- **WORK ITEM**: Your answer should be the lines below from the one holding "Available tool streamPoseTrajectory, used" through the one holding "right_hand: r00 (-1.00", copied exactly and with nothing else.

- **PROVIDED MATERIAL**:
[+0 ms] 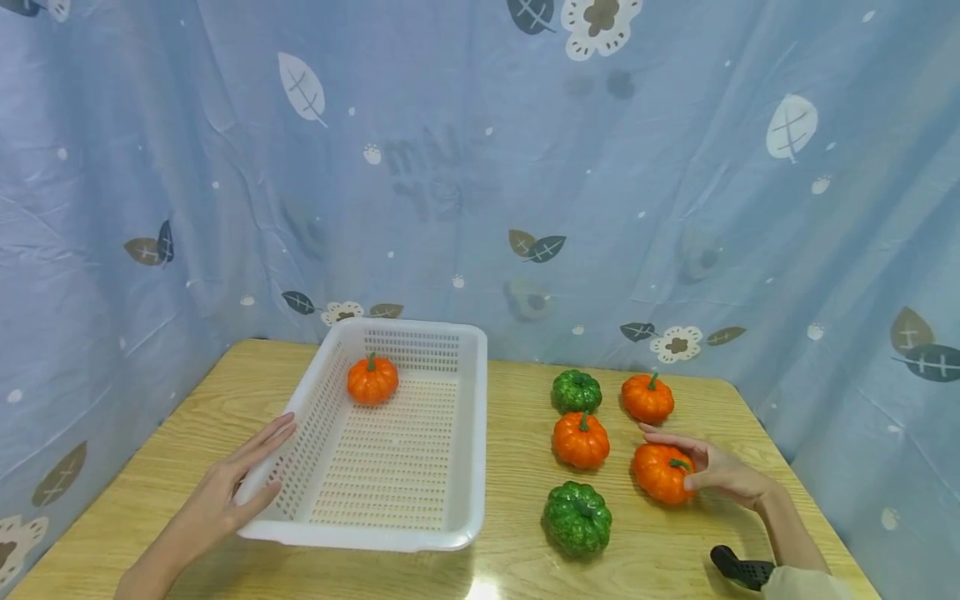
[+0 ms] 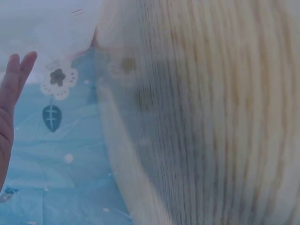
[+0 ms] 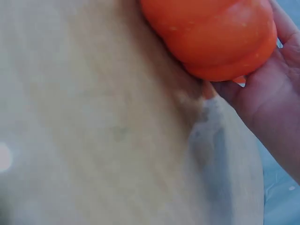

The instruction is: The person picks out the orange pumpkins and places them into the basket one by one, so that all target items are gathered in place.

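My right hand [image 1: 723, 477] grips an orange pumpkin [image 1: 662, 473] with a green stem, fingers over its far side and thumb at its near right. In the right wrist view the same pumpkin [image 3: 215, 37] fills the space in front of the palm. My left hand [image 1: 225, 492] rests at the left rim of a white plastic basket [image 1: 472, 433], its fingers straight. Only part of that hand shows at the edge of the left wrist view. Another orange pumpkin [image 1: 372, 380] sits inside the basket, toward its far left corner.
Left of the gripped pumpkin are an orange pumpkin [image 1: 581, 440] and two green pumpkins, one far [image 1: 577, 391] and one near [image 1: 577, 519]. Another orange pumpkin [image 1: 647, 398] lies just behind. A black strap-like object [image 1: 738, 568] is by the right wrist. A blue curtain [image 1: 450, 183] borders the wooden table.
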A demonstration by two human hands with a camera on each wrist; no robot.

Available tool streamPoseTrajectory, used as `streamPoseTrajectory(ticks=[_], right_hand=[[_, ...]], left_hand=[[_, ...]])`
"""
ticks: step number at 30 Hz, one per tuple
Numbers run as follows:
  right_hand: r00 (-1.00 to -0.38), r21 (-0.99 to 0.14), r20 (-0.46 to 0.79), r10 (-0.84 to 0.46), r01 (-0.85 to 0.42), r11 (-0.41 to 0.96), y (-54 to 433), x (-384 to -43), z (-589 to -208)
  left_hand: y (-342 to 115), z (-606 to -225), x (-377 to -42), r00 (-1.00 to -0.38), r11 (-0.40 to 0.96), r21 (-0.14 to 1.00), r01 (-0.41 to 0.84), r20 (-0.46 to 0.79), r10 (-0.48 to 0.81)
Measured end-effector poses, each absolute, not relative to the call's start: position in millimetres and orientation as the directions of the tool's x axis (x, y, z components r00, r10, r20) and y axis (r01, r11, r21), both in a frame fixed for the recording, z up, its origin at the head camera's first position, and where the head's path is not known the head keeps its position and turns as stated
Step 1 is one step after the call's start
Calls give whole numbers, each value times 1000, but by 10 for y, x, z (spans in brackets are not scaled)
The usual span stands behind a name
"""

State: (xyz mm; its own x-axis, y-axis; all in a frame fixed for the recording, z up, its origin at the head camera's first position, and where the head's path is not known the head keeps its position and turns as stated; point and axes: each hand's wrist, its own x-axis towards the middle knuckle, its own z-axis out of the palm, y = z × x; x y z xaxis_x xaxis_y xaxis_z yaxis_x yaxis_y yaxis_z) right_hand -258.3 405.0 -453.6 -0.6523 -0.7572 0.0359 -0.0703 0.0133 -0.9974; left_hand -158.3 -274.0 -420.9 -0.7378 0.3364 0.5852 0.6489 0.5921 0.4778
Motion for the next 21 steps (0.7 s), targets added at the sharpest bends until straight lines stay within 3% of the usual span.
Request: streamPoseTrajectory(ticks=[11, 21], right_hand=[[-664, -996, 44, -746, -91, 22, 4019, -2503, -4594], [-722, -996, 72, -688, -87, -13, 4010, -2440, -4612]], left_hand=[[-2743, -4202, -1566, -747, 602, 479, 638, 573, 337], [-2740, -4221, -1578, -729, 591, 469, 656, 598, 334]])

- **TASK RESULT**:
Available tool streamPoseTrajectory, used as `streamPoseTrajectory(ticks=[_], right_hand=[[_, ...]], left_hand=[[_, ...]])`
"""
ticks: step number at 30 Hz, one per tuple
Numbers run as follows:
  right_hand: r00 (-1.00 to -0.38), r21 (-0.99 to 0.14), r20 (-0.46 to 0.79), r10 (-0.84 to 0.46), r01 (-0.85 to 0.42), r11 (-0.41 to 0.96), y (-54 to 433), x (-384 to -43), z (-589 to -208)

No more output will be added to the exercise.